— ACTION ITEM —
Can you transcribe every entry word for word, skipping the images?

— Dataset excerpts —
*****

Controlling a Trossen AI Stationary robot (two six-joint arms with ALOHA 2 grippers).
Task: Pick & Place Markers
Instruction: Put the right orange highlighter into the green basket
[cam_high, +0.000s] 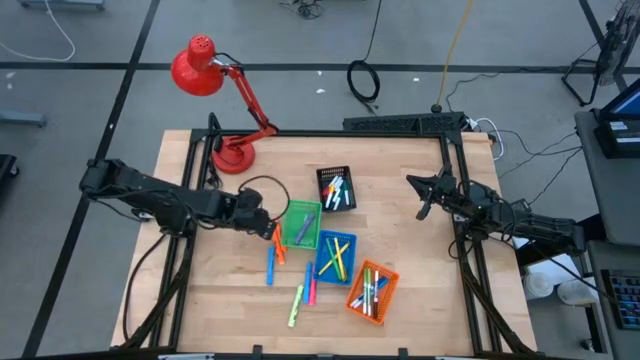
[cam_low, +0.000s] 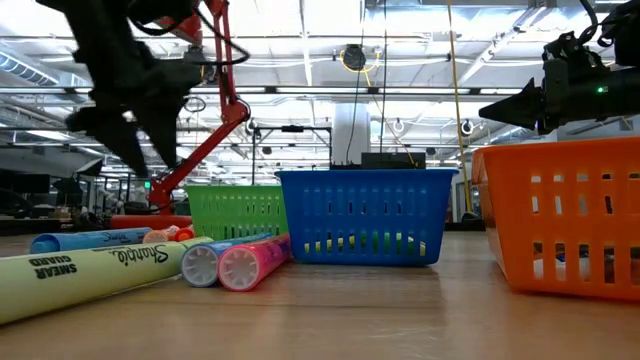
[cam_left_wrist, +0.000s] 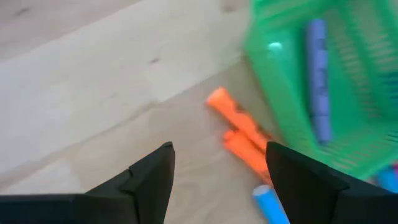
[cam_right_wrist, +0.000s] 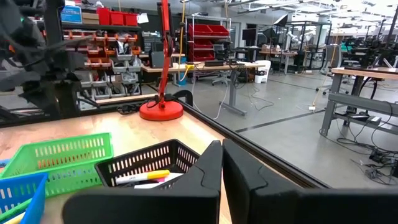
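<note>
Here your left gripper (cam_left_wrist: 217, 171) hangs spread and empty over two orange markers (cam_left_wrist: 239, 130) beside the green basket (cam_high: 301, 224). Blue (cam_high: 333, 257), orange (cam_high: 372, 290) and black (cam_high: 336, 188) baskets crowd nearby. Right gripper (cam_right_wrist: 222, 171), fingers together, waits apart.

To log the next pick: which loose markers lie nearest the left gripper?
The two orange markers, beside the green basket, directly ahead of the open left gripper; the blue one lies farther off.

Workshop: parts-bin shelves (cam_right_wrist: 106, 43), workbenches (cam_right_wrist: 360, 81)
</note>
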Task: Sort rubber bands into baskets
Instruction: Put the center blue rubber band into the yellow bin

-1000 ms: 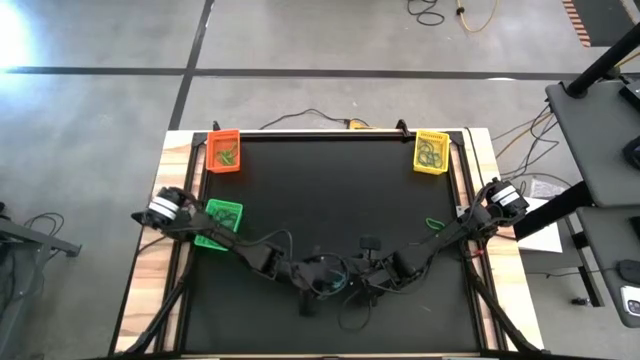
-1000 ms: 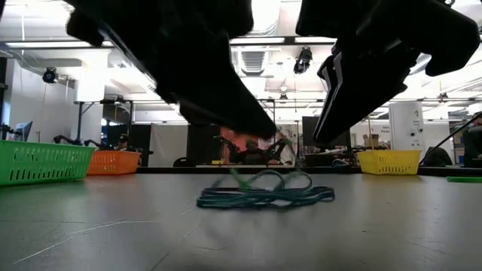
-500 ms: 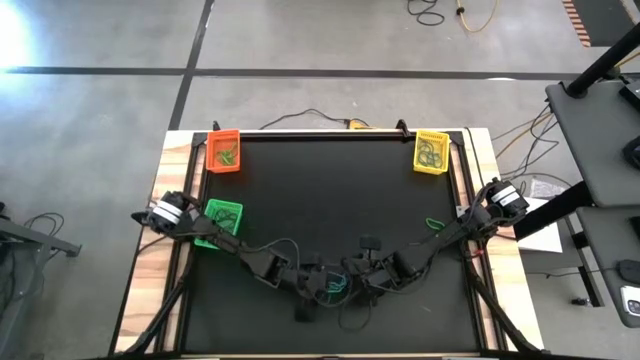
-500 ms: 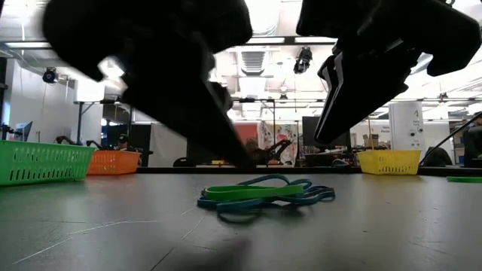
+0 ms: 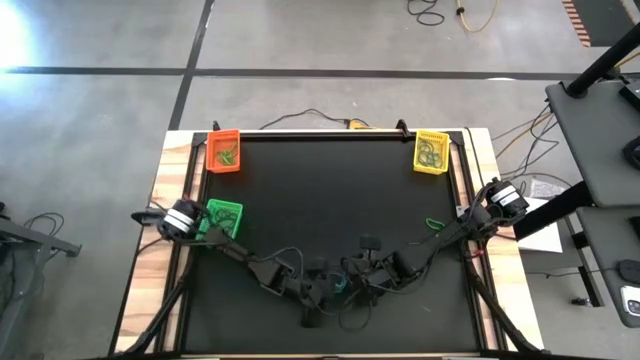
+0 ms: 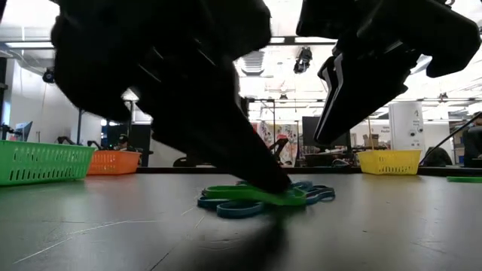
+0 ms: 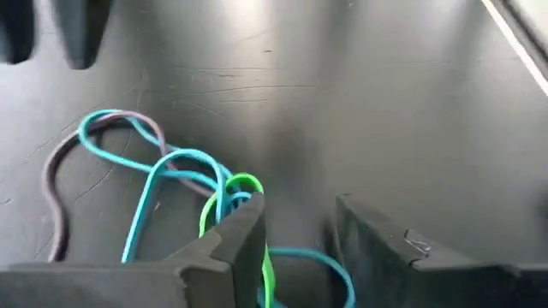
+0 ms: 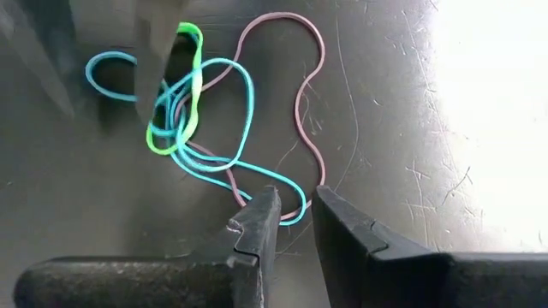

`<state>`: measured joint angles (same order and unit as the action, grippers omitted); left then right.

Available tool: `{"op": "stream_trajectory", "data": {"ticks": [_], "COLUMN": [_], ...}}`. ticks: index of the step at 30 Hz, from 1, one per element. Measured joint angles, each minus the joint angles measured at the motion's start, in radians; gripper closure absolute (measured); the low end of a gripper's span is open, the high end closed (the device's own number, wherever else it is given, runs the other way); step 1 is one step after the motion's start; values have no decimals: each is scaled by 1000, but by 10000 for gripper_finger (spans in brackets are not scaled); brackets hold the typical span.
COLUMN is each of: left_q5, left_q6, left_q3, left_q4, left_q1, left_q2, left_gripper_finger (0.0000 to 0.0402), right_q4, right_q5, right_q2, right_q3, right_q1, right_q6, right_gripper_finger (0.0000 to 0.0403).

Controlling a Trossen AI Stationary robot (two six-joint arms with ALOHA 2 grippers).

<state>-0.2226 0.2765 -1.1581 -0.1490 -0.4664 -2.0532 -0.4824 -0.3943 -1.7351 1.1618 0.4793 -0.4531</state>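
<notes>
The left gripper (image 7: pixel 295 248) (jaws narrowly parted, empty) straddles the green band (image 7: pixel 244 192); the rubber bands (image 6: pixel 263 199) lie directly beneath its fingertips.

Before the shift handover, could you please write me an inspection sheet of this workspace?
Surface: black mat on wooden table, scuffed.
Job's things: tangled rubber bands at front centre; one green band lies apart; orange basket, yellow basket, green basket all hold bands.
Clutter: nothing seen.
Grippers: left gripper open, one finger in the tangle; right gripper open, above it.
Cables: black cables at the rear edge.
Surroundings: grey floor, workshop behind.
</notes>
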Motion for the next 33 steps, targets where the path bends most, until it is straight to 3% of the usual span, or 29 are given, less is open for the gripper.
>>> {"op": "stream_trajectory", "data": {"ticks": [7, 14, 28, 33], "left_q5": [-11, -152, -66, -99], "left_q6": [-6, -7, 24, 23], "left_q3": [-84, -190, -188, -190], "left_q4": [86, 354, 359, 360], "left_q1": [4, -5, -7, -9], "left_q2": [-50, -50, -68, -70], "left_gripper_finger": [310, 327, 329, 367], "right_q4": [-1, -1, -2, -1], "right_q5": [0, 0, 0, 0], "right_q2": [0, 0, 0, 0], "right_q3": [-1, -4, -4, -4], "right_q1": [-1, -2, -2, -2], "right_q6": [0, 0, -3, -1], "right_gripper_finger": [335, 335, 335, 335]}}
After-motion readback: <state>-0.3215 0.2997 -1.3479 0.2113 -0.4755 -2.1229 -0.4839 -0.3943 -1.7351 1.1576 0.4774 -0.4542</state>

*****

— ANSWER TO THE EXERCISE —
Controlling a Trossen AI Stationary robot (two six-joint arms with ALOHA 2 grippers).
Task: Pick & Place Markers
Instruction: Put the right orange highlighter into the green basket
[cam_high, +0.000s] 
[cam_low, +0.000s] 
[cam_left_wrist, +0.000s] 
[cam_right_wrist, +0.000s] 
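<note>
Here your left gripper (cam_left_wrist: 217, 171) hangs spread and empty over two orange markers (cam_left_wrist: 239, 130) beside the green basket (cam_high: 301, 224). Blue (cam_high: 333, 257), orange (cam_high: 372, 290) and black (cam_high: 336, 188) baskets crowd nearby. Right gripper (cam_right_wrist: 222, 171), fingers together, waits apart.

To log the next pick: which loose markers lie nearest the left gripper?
The two orange markers, beside the green basket, directly ahead of the open left gripper; the blue one lies farther off.

Workshop: parts-bin shelves (cam_right_wrist: 106, 43), workbenches (cam_right_wrist: 360, 81)
</note>
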Task: Sort rubber bands into baskets
Instruction: Put the center blue rubber band into the yellow bin

-1000 ms: 
-1000 ms: 
-500 ms: 
-500 ms: 
+0 ms: 
+0 ms: 
+0 ms: 
+0 ms: 

`<state>`: measured joint angles (same order and unit as the action, grippers omitted); left then right.

Available tool: `{"op": "stream_trajectory", "data": {"ticks": [_], "COLUMN": [_], ...}}`. ticks: index of the step at 30 Hz, from 1, one per element. Measured joint angles, each minus the joint angles measured at the motion's start, in radians; gripper closure absolute (measured); the low end of a gripper's span is open, the high end closed (the device's own number, wherever else it is given, runs the other way); step 1 is one step after the motion's start; values have no decimals: each is scaled by 1000, but by 10000 for gripper_finger (spans in brackets are not scaled); brackets hold the typical span.
COLUMN is each of: left_q5, left_q6, left_q3, left_q4, left_q1, left_q2, left_gripper_finger (0.0000 to 0.0402), right_q4, right_q5, right_q2, right_q3, right_q1, right_q6, right_gripper_finger (0.0000 to 0.0403).

Controlling a Trossen AI Stationary robot (two six-joint arms with ALOHA 2 grippers).

<state>-0.2226 0.2765 -1.1581 -0.1490 -0.4664 -2.0532 -0.4824 -0.3943 -1.7351 1.1618 0.4793 -0.4531</state>
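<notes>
The left gripper (image 7: pixel 295 248) (jaws narrowly parted, empty) straddles the green band (image 7: pixel 244 192); the rubber bands (image 6: pixel 263 199) lie directly beneath its fingertips.

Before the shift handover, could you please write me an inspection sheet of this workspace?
Surface: black mat on wooden table, scuffed.
Job's things: tangled rubber bands at front centre; one green band lies apart; orange basket, yellow basket, green basket all hold bands.
Clutter: nothing seen.
Grippers: left gripper open, one finger in the tangle; right gripper open, above it.
Cables: black cables at the rear edge.
Surroundings: grey floor, workshop behind.
</notes>
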Motion for the next 33 steps, targets where the path bends most, until it is straight to 3% of the usual span, or 29 are given, less is open for the gripper.
>>> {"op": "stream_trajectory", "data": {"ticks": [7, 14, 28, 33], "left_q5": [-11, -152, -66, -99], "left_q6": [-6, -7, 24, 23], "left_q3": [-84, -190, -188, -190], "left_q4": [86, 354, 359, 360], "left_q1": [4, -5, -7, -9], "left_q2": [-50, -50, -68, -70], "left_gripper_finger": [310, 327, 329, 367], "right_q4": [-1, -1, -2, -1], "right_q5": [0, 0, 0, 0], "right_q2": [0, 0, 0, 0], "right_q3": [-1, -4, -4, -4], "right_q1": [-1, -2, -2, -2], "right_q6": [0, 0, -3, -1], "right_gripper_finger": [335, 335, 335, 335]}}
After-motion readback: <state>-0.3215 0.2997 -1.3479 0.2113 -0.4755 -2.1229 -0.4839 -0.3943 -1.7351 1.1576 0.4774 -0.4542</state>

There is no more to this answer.